I haven't posted in a while*
*Probably the most commonly used introduction on this blog.

Sigh.
I have been not so much busy in the calendar but busy in the brain and has meant I haven't landed on a solid topic.

For the past month, I have been running Donation Yoga classes at a small yoga space in North Melbourne. My last post "I am Grounded" was some musings after the first one.

The classes since have gone well; whilst the numbers have been small, a few friends or friends of friends; I like it, as it's intimate and a great space for people to ask questions, and still a great chance for me find my voice in class.
Here's a shot of me teaching at a friend's farm for her birthday festival weekend. 

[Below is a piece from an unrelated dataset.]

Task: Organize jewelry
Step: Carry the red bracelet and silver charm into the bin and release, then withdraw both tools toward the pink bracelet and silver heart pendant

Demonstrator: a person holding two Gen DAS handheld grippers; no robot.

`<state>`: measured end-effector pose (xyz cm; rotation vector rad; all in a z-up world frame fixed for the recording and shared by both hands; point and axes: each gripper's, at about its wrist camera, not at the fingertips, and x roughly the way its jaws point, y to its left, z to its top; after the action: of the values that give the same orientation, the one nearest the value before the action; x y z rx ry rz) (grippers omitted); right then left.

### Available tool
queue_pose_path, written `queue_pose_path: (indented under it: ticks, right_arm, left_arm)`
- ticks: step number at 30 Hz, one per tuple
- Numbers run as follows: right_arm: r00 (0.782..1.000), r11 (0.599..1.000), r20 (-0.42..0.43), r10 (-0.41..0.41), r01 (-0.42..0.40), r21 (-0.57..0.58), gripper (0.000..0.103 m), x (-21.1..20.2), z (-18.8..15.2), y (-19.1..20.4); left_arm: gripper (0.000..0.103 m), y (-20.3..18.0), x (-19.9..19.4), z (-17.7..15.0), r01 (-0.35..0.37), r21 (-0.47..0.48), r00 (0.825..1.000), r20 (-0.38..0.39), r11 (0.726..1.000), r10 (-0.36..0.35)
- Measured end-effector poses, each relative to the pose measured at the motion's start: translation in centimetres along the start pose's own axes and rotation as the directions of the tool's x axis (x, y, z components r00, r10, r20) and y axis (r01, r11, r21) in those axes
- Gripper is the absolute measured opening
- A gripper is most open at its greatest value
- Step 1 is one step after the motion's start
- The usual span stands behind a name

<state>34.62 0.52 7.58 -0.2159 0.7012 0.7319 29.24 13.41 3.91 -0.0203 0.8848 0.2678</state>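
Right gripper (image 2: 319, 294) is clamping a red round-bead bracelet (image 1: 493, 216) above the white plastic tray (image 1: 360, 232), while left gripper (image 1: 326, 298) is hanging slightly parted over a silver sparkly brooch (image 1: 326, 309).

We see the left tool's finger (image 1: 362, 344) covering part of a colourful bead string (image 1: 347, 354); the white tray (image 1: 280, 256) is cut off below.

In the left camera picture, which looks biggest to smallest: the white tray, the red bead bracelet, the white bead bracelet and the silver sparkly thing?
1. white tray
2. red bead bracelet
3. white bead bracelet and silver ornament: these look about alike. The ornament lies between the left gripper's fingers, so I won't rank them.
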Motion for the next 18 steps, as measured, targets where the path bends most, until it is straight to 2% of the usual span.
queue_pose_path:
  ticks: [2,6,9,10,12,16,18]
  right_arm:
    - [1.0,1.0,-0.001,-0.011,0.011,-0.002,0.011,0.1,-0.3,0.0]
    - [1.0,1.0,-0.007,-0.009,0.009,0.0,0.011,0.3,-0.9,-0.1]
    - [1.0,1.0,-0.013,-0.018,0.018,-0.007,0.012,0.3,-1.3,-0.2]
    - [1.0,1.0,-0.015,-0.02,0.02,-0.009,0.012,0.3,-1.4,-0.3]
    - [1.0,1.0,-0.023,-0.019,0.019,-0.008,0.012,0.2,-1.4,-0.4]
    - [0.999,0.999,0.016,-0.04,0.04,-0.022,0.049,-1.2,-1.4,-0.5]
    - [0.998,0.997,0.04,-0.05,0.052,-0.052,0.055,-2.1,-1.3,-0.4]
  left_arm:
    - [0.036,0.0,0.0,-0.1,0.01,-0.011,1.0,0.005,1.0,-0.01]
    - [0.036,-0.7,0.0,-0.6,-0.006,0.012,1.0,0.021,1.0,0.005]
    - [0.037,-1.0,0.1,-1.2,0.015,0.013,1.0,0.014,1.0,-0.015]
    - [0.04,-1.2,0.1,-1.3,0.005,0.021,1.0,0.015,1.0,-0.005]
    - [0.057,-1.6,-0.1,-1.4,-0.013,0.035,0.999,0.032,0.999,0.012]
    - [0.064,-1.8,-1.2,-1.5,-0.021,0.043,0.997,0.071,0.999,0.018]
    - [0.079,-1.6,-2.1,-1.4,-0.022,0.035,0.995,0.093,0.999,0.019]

Still, the past couple of weeks have been a struggle. Like any project driven from the ground up, I have to not only organise the class, the venue, the playlist; but then get people to come. Just like my shows as a cabaret comedian, my shows and gigs, my friend's gigs, boyfriend's gigs and all, I have to ask people to come. 
Promote, hashtag, txt, message. 
"Can you.....?" "Are you...." "Hey!"

When you ask someone anything- be it "will you come to my class?" 
"will you help me with my job application?" 
"do you love me?" 
- you have to be vulnerable... you have to push through the shadow of shame and take that leap of faith, that time when your breath pauses and you wait for the response. I have banged on about how in our time of FOMO, not RESPECTING the RSVP, that the response is often nonchalant, or not followed through with.
There has been times where I have stopped being invited to things because I was never able to make it.
There has been times where I have stopped inviting people to things because they always flake out. 
I look back on this and hate that I have lost faith in people close to me; that I thought they have run out of chances, that they are not worth it.
I can't help but get invested when someone takes interest. Sometimes my responses to their excuses why they didn't come have a slight bitter sting. 
That's because it hurts.

People wonder why you aren't doing those shows or playing music or making things anymore. They didn't come. 
Sometimes myself and other artist friends don't want to host parties because we are sick of the asking and the letdown that follows.

To continue to ask, without fear, takes courage. It is, as Amanda Palmer puts it- "The Art of Asking"


It's rather timely that my mantra for this week's class, the class where I am questioning whether it is worth it running the classes, whether it is worth it to txt those 8 friends to follow up if they are coming or not is "I am enough."
There's nothing like only two people confirmed they are coming to your event to make those feelings of low self worth come in.

The thing is, I know that I am worthy. I know I am a vibrant, engaging teacher and performer. I have told myself "build it, and they will come." I know that I have a tenacity that will never put my fire out no matter how much it rains. I know that even though I doubt my abilities as a writer this blog has given moments of light to some, but also made others question my intensions. 

I'm writing this maybe to give you a bit of what myself and some people go through. I'm writing this for myself to be a meaningful reminder to go back on next time I get sick of asking. 
I would ask you to comment on if you feel the same, if you have anything to add, as I would love to hear from you. I believe that you are worth asking, and worth hearing from.

Till then, I shall remind myself "ask, and one day, you shall receive."